### TASK TO COMPLETE
Take the material below and output exactly the run of lines from the one containing "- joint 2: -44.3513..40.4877" down to the one containing "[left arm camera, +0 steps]", with both included.

### COLLECTED DATA
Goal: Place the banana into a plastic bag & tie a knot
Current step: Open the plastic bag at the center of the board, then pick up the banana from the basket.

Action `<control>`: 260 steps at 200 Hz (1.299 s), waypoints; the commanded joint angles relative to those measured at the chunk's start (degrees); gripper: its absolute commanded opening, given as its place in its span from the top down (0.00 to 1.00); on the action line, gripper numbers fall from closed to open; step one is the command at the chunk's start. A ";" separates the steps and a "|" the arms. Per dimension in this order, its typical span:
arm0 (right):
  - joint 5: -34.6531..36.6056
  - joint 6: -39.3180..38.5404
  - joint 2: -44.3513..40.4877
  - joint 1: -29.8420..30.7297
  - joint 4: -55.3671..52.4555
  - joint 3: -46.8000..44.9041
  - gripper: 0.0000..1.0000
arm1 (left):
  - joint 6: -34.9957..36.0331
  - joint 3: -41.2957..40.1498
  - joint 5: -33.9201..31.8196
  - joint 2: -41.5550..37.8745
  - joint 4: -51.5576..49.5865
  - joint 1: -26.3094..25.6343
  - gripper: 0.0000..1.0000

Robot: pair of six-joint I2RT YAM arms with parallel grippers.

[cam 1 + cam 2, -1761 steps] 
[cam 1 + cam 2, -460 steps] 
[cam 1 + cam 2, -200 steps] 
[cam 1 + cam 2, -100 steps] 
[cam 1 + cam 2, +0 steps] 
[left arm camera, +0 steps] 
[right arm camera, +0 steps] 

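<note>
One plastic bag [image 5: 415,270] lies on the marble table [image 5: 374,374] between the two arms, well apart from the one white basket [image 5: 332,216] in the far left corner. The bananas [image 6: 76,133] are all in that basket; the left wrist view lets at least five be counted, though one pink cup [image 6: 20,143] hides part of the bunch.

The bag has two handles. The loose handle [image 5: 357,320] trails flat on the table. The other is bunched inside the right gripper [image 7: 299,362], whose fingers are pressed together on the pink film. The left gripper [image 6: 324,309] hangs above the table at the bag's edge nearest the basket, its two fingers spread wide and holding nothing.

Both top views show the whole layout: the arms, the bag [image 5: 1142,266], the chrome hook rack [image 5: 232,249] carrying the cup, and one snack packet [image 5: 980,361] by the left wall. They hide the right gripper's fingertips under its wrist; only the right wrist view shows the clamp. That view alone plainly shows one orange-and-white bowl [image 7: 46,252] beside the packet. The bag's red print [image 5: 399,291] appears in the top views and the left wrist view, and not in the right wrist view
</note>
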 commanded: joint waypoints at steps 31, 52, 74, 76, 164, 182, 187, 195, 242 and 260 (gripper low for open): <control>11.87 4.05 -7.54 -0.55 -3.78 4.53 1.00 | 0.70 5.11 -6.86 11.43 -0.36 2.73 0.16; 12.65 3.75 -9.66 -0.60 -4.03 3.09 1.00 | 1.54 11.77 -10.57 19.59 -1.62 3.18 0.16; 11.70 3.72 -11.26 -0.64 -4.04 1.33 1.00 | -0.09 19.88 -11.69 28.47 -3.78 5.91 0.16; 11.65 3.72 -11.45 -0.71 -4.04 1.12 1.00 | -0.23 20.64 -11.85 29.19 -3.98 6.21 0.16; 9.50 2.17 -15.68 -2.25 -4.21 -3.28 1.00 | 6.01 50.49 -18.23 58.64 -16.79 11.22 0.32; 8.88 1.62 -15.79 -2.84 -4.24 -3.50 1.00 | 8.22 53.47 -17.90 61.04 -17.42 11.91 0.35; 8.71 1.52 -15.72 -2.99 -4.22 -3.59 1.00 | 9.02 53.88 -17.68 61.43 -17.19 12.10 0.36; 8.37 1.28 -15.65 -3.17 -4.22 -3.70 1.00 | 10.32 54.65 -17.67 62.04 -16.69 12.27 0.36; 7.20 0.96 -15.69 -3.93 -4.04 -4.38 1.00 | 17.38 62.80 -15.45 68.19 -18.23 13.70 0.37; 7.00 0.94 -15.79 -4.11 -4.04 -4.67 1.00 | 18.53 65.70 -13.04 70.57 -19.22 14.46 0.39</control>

### TASK OUTPUT
  - joint 2: -44.3513..40.4877
  - joint 1: -29.8420..30.7297
  - joint 4: -55.3671..52.4555
  - joint 3: -46.8000..44.9041
  - gripper: 0.0000..1.0000
arm1 (left):
  - joint 6: -34.9957..36.0331
  - joint 3: -41.2957..40.1498
  - joint 5: -33.9201..31.8196
  - joint 2: -41.5550..37.8745
  - joint 4: -51.5576..49.5865
  - joint 1: -26.3094..25.6343
  - gripper: 0.0000..1.0000

Robot: pair of six-joint I2RT YAM arms with parallel grippers.

[cam 1 + cam 2, -1761 steps] 
[cam 1 + cam 2, -460 steps] 
[cam 1 + cam 2, -200 steps] 
[cam 1 + cam 2, -100 steps] 
[cam 1 + cam 2, +0 steps] 
[left arm camera, +0 steps] 

No additional output will be generated.